Champs celebrate at owner's home
BROOKLINE, Mass. -- The New England Patriots gathered Sunday at the home of team owner Robert Kraft to receive their Super Bowl rings.
Players and coaches were to receive the rings at a private dinner and ceremony.
"This was such a special team and such a special year we felt having it at our home made it really special," Kraft said before the ceremony.
"They're looking forward to this evening. I think they'd like to have no appetizers, no main course," he said.
Kraft added, "After tonight, this is history. We're on to the next season."
The Patriots won their second Super Bowl in three years in February when Adam Vinatieri capped a wild 37-point fourth-quarter with a 41-yard field goal in the game's final seconds for a 32-29 win over the Carolina Panthers.
The Super Bowl victory was the culmination of a 15-game winning streak, the second longest single-season streak in NFL history, behind only Miami's 17 in a row during its perfect 1972 season.
Each ring is made of 14-karat white gold and weighs 3.8 ounces, making them the largest Super Bowl rings. Each ring has 104 diamonds with a total weight of 5.05 carats.
Thirty-two diamonds representing the 32 NFL franchises are on the top surrounding the Patriots logo. Fifteen diamonds running along the crest of the ring represent the team's 15-game win streak, the longest in franchise history.
One side of the ring features the player's name and number, the Gillette stadium lighthouse, and the Lombardi Trophy. The other side features the words "15 straight," the Super Bowl XXXVIII logo, and the final score of the game along with the logos of the Patriots and the Panthers.
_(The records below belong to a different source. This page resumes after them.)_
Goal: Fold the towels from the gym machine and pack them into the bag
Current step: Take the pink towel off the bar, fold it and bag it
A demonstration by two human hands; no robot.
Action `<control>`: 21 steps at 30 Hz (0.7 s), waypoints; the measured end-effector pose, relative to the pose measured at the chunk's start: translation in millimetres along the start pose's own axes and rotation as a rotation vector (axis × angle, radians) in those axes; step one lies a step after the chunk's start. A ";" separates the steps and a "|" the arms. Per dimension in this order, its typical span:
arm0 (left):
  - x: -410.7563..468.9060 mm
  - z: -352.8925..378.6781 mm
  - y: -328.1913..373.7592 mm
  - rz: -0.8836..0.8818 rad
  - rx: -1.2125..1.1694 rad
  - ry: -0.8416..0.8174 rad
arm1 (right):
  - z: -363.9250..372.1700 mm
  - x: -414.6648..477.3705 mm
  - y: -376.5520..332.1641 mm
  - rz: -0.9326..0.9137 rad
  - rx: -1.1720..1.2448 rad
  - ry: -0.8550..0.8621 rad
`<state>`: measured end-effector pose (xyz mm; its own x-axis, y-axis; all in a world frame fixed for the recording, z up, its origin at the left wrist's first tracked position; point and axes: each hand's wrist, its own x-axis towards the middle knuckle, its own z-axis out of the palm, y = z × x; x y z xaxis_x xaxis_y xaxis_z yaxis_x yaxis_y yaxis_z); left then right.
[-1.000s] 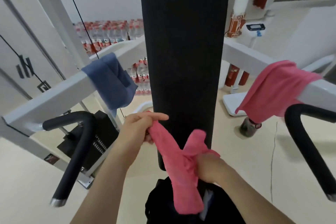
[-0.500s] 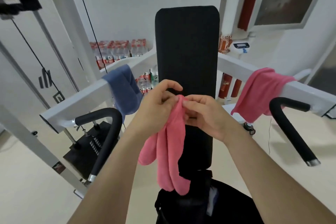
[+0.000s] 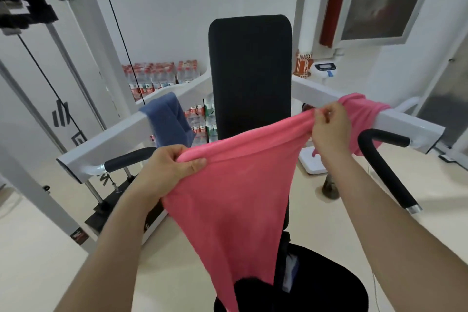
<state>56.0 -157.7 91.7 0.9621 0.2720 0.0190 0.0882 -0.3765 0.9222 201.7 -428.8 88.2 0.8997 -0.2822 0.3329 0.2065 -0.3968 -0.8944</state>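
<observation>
Head view: soft pink terry towel (image 3: pixel 228 197) spread in front of the black padded backrest (image 3: pixel 250 71), its upper corners pinched by fingers of the left hand (image 3: pixel 168 172) and right hand (image 3: pixel 329 132). Light, limp cloth; probably best held by corners when folding.

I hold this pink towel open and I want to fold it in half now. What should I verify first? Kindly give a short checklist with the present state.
1. Left hand grips one top corner of the pink cloth towel: ok.
2. Right hand pinches the other top corner: ok.
3. Towel hangs flat and square: not ok, it narrows to a point at the bottom.
4. Black fabric bag below is open: cannot tell, the towel hides part of it.
5. Blue terry towel and second pink towel hang on the white metal bars: ok.
</observation>
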 end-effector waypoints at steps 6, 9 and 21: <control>-3.4 21.8 15.9 0.025 -0.366 -0.090 | 1.2 1.4 23.0 0.145 -0.216 -0.211; 1.4 44.4 27.6 0.083 -0.311 -0.156 | -0.6 -15.9 -6.7 0.029 -0.151 -0.456; 12.7 73.8 4.4 0.015 0.046 -0.161 | 9.6 -30.1 -31.7 -0.252 -0.132 -0.766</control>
<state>87.6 -221.3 67.5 0.9920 0.1222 -0.0323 0.0813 -0.4209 0.9035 171.8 -399.3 103.7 0.8553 0.4859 0.1798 0.4336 -0.4814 -0.7617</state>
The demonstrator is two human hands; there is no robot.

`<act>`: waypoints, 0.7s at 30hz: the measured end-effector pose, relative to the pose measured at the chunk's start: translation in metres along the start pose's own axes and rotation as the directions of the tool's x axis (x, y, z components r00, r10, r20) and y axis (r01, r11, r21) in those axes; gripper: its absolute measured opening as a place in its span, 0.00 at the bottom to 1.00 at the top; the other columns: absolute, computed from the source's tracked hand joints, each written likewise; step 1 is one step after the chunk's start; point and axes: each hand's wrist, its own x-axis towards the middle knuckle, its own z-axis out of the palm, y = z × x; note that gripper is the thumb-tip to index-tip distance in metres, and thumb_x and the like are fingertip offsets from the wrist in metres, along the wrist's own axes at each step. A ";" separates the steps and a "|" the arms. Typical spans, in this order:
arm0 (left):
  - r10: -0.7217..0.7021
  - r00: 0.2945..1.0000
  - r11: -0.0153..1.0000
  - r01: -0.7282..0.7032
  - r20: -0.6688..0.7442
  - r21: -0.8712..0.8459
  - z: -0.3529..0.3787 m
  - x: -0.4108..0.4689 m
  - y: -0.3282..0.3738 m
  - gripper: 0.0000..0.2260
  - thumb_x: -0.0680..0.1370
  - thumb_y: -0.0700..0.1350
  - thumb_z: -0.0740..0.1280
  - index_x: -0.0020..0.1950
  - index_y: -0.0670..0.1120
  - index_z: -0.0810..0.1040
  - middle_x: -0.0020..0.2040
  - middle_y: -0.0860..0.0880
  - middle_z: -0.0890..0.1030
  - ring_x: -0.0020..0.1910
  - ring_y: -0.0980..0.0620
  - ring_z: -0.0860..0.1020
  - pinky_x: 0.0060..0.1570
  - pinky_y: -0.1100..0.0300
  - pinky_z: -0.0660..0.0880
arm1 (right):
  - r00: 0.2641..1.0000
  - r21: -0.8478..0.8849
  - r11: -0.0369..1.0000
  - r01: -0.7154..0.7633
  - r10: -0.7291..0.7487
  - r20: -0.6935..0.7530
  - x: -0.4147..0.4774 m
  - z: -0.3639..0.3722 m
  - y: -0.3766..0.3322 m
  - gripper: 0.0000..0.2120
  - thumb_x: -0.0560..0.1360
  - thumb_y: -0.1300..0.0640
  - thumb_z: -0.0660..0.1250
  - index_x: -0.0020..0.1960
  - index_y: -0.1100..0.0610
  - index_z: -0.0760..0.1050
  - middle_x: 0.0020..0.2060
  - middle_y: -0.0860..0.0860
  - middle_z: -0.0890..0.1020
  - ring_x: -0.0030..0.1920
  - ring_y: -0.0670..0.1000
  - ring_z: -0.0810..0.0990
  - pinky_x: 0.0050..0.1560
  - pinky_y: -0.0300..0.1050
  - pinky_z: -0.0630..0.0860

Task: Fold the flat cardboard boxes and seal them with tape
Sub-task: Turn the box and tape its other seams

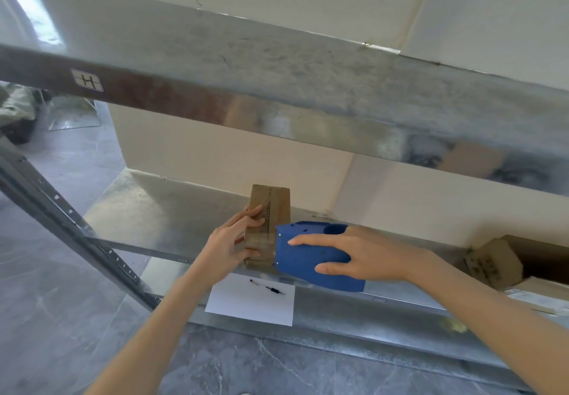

The team would not disclose how much each ring cost except to say it was more than the $15,000 the rings cost for the 2001 Super Bowl.
When the Patriots won the Super Bowl after the 2001 season with a 20-17 win over the St. Louis Rams, championship rings were handed out during a party at a downtown Boston hotel.
Kraft said the second victory was like having a second child.
"Each one is special in their own way," he said.